__ASSIGNMENT__. Copy every record below exactly as it appears.

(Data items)

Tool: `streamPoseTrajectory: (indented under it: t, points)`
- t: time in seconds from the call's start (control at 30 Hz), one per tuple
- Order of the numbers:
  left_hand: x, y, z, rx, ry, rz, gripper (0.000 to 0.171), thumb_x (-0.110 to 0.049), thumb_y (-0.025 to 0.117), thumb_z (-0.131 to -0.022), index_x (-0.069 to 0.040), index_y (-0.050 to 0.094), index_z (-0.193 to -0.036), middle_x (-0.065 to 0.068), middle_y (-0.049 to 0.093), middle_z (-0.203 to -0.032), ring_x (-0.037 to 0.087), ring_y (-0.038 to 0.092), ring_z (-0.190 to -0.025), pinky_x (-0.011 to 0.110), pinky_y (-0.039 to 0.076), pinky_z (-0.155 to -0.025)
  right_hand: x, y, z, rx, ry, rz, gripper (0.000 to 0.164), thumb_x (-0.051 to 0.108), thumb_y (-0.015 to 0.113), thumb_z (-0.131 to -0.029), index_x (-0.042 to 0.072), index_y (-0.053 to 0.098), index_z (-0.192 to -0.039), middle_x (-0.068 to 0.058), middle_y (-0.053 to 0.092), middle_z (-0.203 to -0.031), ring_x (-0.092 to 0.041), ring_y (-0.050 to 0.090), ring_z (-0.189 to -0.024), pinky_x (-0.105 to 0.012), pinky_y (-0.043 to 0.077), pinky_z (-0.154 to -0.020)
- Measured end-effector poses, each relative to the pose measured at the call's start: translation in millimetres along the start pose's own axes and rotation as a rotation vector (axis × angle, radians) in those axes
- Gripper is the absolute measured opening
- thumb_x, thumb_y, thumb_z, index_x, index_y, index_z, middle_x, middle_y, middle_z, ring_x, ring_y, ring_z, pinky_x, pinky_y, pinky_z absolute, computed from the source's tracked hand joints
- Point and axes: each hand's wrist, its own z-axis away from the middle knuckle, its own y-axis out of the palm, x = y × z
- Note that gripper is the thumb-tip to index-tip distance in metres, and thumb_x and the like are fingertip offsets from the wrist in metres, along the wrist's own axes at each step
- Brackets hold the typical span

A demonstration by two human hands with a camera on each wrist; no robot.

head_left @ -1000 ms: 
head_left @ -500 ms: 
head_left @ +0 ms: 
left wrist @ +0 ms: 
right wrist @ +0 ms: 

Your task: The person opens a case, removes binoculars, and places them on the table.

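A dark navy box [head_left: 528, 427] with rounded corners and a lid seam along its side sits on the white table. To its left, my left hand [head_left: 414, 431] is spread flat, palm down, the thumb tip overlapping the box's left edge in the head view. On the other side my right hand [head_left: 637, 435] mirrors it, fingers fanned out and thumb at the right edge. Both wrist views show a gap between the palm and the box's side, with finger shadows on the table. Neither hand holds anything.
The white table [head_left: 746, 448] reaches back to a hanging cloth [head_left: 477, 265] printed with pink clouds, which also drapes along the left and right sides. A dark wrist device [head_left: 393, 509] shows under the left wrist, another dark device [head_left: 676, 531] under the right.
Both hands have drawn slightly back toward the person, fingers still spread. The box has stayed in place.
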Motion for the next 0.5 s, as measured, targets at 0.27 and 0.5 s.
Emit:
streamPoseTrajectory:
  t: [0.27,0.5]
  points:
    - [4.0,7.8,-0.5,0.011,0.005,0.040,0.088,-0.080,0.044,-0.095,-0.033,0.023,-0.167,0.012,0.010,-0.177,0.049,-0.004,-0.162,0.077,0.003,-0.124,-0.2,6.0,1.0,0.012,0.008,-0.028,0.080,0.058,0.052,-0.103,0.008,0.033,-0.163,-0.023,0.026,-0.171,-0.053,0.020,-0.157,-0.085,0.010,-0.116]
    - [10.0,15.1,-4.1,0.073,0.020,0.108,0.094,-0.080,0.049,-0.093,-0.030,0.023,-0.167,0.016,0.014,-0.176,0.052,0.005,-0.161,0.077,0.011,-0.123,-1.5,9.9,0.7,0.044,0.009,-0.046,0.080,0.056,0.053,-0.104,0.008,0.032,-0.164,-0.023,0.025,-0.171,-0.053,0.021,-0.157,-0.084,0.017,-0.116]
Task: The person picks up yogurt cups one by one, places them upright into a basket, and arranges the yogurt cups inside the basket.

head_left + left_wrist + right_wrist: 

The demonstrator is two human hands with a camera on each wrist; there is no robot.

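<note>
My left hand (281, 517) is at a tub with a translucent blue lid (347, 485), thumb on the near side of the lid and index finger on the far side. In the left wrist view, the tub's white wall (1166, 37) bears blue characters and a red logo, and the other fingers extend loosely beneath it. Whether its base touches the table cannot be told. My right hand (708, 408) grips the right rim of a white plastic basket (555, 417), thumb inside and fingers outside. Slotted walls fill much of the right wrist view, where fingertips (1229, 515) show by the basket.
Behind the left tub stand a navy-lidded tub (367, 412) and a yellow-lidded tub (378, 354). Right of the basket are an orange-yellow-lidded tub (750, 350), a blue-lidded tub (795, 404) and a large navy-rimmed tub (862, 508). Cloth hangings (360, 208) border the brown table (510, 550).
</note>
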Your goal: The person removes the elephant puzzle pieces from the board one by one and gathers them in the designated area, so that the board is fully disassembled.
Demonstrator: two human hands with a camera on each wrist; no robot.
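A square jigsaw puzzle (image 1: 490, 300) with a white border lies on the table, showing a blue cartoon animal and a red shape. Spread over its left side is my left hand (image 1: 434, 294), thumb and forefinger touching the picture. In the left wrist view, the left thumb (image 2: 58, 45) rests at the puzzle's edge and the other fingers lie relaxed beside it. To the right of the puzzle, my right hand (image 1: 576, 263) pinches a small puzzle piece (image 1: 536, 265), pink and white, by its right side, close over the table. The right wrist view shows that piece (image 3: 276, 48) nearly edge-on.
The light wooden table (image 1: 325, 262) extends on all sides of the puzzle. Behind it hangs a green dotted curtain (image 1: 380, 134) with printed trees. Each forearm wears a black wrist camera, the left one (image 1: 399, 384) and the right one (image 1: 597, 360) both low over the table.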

__TASK OUTPUT__.
Tool: `streamPoseTrajectory: (indented under it: t, points)`
- t: time in seconds from the call's start (control at 30 Hz), one per tuple
- Order of the numbers:
  left_hand: x, y, z, rx, ry, rz, gripper (0.000 to 0.171), thumb_x (-0.110 to 0.049), thumb_y (-0.025 to 0.117), thumb_z (-0.131 to -0.022), index_x (-0.069 to 0.040), index_y (-0.050 to 0.094), index_z (-0.193 to -0.036), middle_x (-0.065 to 0.068), middle_y (-0.049 to 0.093), middle_z (-0.203 to -0.032), ring_x (-0.037 to 0.087), ring_y (-0.038 to 0.092), ring_z (-0.190 to -0.025), pinky_x (-0.011 to 0.110), pinky_y (-0.039 to 0.076), pinky_z (-0.155 to -0.025)
  right_hand: x, y, z, rx, ry, rz, gripper (0.000 to 0.164), thumb_x (-0.051 to 0.108), thumb_y (-0.015 to 0.113), thumb_z (-0.131 to -0.029), index_x (-0.042 to 0.072), index_y (-0.053 to 0.098), index_z (-0.192 to -0.039), middle_x (-0.068 to 0.058), middle_y (-0.053 to 0.092), middle_z (-0.203 to -0.031), ring_x (-0.092 to 0.041), ring_y (-0.050 to 0.090), ring_z (-0.189 to -0.024), pinky_x (-0.105 to 0.012), pinky_y (-0.043 to 0.077), pinky_z (-0.154 to -0.020)
- Measured end-effector poses, each relative to the pose measured at the call's start: translation in millimetres along the start pose's own axes and rotation as a rotation vector (axis × angle, radians) in those axes
- Gripper is the absolute measured opening
- thumb_x, thumb_y, thumb_z, index_x, index_y, index_z, middle_x, middle_y, middle_z, ring_x, ring_y, ring_z, pinky_x, pinky_y, pinky_z absolute, computed from the source's tracked hand joints
- Point and axes: each hand's wrist, its own z-axis away from the middle knuckle, its own y-axis out of the palm, x = y × z
- Note that gripper is the thumb-tip to index-tip distance in metres, and thumb_x and the like are fingertip offsets from the wrist in metres, along the wrist's own axes at each step
- Brackets hold the typical span

A demonstration by two human hands with a camera on each wrist; no robot.

head_left @ -1000 ms: 
head_left @ -500 ms: 
head_left @ +0 ms: 
left wrist @ +0 ms: 
right wrist @ +0 ms: 

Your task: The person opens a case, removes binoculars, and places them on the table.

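A dark navy box [head_left: 528, 427] with rounded corners and a lid seam along its side sits on the white table. To its left, my left hand [head_left: 414, 431] is spread flat, palm down, the thumb tip overlapping the box's left edge in the head view. On the other side my right hand [head_left: 637, 435] mirrors it, fingers fanned out and thumb at the right edge. Both wrist views show a gap between the palm and the box's side, with finger shadows on the table. Neither hand holds anything.
The white table [head_left: 746, 448] reaches back to a hanging cloth [head_left: 477, 265] printed with pink clouds, which also drapes along the left and right sides. A dark wrist device [head_left: 393, 509] shows under the left wrist, another dark device [head_left: 676, 531] under the right.
Both hands have drawn slightly back toward the person, fingers still spread. The box has stayed in place.
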Motion for the next 0.5 s, as measured, targets at 0.27 and 0.5 s.
Emit:
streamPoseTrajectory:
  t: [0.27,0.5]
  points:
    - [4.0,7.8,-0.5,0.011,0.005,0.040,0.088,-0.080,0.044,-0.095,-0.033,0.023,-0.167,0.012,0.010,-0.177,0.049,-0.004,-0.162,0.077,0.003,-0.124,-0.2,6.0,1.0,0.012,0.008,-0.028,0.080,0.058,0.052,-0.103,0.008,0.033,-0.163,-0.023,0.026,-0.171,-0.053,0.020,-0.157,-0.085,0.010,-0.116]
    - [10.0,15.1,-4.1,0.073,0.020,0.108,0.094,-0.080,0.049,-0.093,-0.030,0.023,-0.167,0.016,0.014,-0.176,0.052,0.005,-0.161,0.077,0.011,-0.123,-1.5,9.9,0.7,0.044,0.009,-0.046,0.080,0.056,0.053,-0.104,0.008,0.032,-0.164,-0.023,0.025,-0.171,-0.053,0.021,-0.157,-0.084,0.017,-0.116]
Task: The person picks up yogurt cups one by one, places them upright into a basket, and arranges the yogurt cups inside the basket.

head_left + left_wrist + right_wrist: 

The demonstrator is two human hands with a camera on each wrist; there is no robot.

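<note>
My left hand (281, 517) is at a tub with a translucent blue lid (347, 485), thumb on the near side of the lid and index finger on the far side. In the left wrist view, the tub's white wall (1166, 37) bears blue characters and a red logo, and the other fingers extend loosely beneath it. Whether its base touches the table cannot be told. My right hand (708, 408) grips the right rim of a white plastic basket (555, 417), thumb inside and fingers outside. Slotted walls fill much of the right wrist view, where fingertips (1229, 515) show by the basket.
Behind the left tub stand a navy-lidded tub (367, 412) and a yellow-lidded tub (378, 354). Right of the basket are an orange-yellow-lidded tub (750, 350), a blue-lidded tub (795, 404) and a large navy-rimmed tub (862, 508). Cloth hangings (360, 208) border the brown table (510, 550).
</note>
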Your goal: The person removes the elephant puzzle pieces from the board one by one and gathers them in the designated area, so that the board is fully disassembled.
Demonstrator: two human hands with a camera on each wrist; no robot.
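A square jigsaw puzzle (image 1: 490, 300) with a white border lies on the table, showing a blue cartoon animal and a red shape. Spread over its left side is my left hand (image 1: 434, 294), thumb and forefinger touching the picture. In the left wrist view, the left thumb (image 2: 58, 45) rests at the puzzle's edge and the other fingers lie relaxed beside it. To the right of the puzzle, my right hand (image 1: 576, 263) pinches a small puzzle piece (image 1: 536, 265), pink and white, by its right side, close over the table. The right wrist view shows that piece (image 3: 276, 48) nearly edge-on.
The light wooden table (image 1: 325, 262) extends on all sides of the puzzle. Behind it hangs a green dotted curtain (image 1: 380, 134) with printed trees. Each forearm wears a black wrist camera, the left one (image 1: 399, 384) and the right one (image 1: 597, 360) both low over the table.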

The work on this exercise is finished.